# She grunts. Why?



## Waldo (May 12, 2014)

Belle has grunted since she was maybe 2 months old and is now 6 months old, creeping to 7 months. I hear it when she is excitedly eating or looking at me with perky ears. I think it sounds similar to a white tail buck, maybe not as deep as a deer though. It's cute, but I'm seriously curious, so I'm finally asking.

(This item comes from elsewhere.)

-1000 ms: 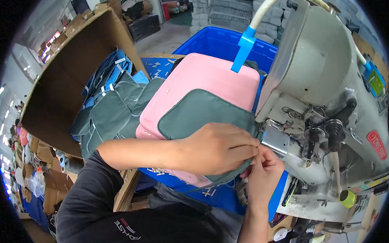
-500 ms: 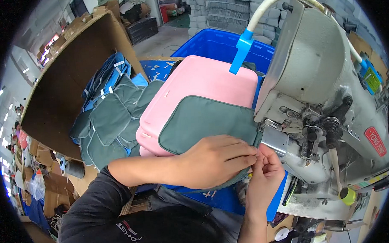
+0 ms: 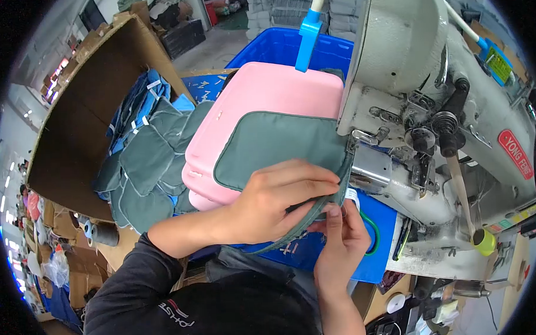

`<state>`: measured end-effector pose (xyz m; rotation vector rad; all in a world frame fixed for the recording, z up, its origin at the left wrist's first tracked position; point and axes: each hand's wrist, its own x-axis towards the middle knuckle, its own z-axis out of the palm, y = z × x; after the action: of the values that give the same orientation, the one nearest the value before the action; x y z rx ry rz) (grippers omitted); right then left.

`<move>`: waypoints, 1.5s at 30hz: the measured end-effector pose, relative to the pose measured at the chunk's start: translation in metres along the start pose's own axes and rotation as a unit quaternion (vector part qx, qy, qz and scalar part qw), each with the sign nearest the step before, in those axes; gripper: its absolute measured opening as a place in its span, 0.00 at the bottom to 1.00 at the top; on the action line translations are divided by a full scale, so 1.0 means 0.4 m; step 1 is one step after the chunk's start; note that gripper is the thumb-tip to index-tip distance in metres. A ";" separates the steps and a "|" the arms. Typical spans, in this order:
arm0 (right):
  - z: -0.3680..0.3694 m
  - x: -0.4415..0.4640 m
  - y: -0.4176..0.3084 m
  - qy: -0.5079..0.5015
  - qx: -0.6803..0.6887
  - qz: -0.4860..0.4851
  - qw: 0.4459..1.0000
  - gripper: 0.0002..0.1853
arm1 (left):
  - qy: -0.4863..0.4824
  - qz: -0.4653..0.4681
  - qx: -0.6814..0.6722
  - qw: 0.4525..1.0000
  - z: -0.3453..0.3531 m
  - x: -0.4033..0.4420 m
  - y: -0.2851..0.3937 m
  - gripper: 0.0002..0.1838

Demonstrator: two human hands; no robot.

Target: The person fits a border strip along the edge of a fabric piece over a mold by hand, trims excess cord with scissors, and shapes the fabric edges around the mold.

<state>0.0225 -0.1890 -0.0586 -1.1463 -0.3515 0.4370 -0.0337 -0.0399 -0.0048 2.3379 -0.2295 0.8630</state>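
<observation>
A dark green fabric panel [image 3: 279,140] with a stitched, rounded border lies over pink padded pieces [image 3: 289,87]. Its right edge reaches the metal arm below the head of a sewing machine [image 3: 388,63]. My left hand [image 3: 275,197] lies across the panel's near right corner, fingers closed on the folded edge. Just below and to the right, my right hand [image 3: 341,242] pinches at the same edge between thumb and fingers; the exact grip is partly hidden. A white label [image 3: 352,195] and a green cord [image 3: 373,232] show beside the right fingers.
At the left, a cardboard box [image 3: 89,109] lies open on its side with green fabric pieces [image 3: 149,154] spilling out. Behind the pink pieces stands a blue crate [image 3: 335,50]. A blue clip on a white hose [image 3: 308,42] hangs beside the machine. Thread cones [image 3: 105,233] stand at the left.
The panel's edge has come away from beneath the machine toward me, and both hands have moved slightly left. The right hand is lower, and the label and green cord now show. The view has shifted.
</observation>
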 end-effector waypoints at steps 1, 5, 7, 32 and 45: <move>0.003 -0.004 0.004 0.024 -0.005 -0.025 0.999 0.12 | -0.005 0.011 0.008 1.000 0.002 -0.006 -0.007 0.18; -0.004 -0.015 0.009 0.035 -0.034 -0.050 0.998 0.17 | -0.042 0.091 0.090 0.991 -0.001 -0.011 0.004 0.17; -0.023 -0.016 0.021 0.036 -0.052 -0.043 0.997 0.18 | -0.038 0.131 0.146 0.980 0.019 -0.031 0.004 0.17; -0.026 0.108 0.009 0.007 -0.166 -0.144 0.976 0.24 | -0.059 0.149 0.134 0.978 0.024 0.058 -0.051 0.18; -0.019 0.102 0.003 -0.015 -0.107 -0.065 0.992 0.06 | -0.008 0.030 0.048 0.998 0.028 0.033 -0.049 0.16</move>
<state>0.0612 -0.1742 -0.0605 -1.3184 -0.5063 0.3073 -0.0107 -0.0306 -0.0126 2.4395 -0.2710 0.9020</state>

Has anyone else heard their goats grunt at them? Anyone know why she does it and what it may mean?


----------



## goatblessings (Jan 6, 2015)

I have a couple of talkers - just them - both does..... usually happens when they are eating or looking for treats!


----------



## Goats Rock (Jun 20, 2011)

I have some that sound just like pigs when they eat! Then I also have one that roars if anyone comes near her food. My grand kids get hysterical listening to them. A couple will growl, some moan. A couple of the Nubian kids scream bloody murder, for no reason- I think they like to see me run to see who is in trouble! Goats do have an array of noises!


----------



## Jasmar (Mar 28, 2015)

Our mini Nubian wether grunts when he's reeeeeallllllyyy excited about wha he's eating. Which is pretty much anytime he gets anything better than plain grass hay.


----------



## lottsagoats1 (Apr 12, 2014)

Mine have a variety of noises too, grunts, growls, groans, moans, screeches, screams, blats, baa's and I had a ND buck that sounded just like Bruce Lee! WaaaaaaAAAAAAHHHHHHHH!


----------



## Damfino (Dec 29, 2013)

My goat, Petunia, makes "happy noises" when she gets alfalfa. 
https://vimeo.com/91211898


----------



## rebelINny (Feb 7, 2014)

I have one doe that snorts when she's scared of something. It's like her warning sign. Then I have others that snort the whole time they are on the milk stand waiting for grain


----------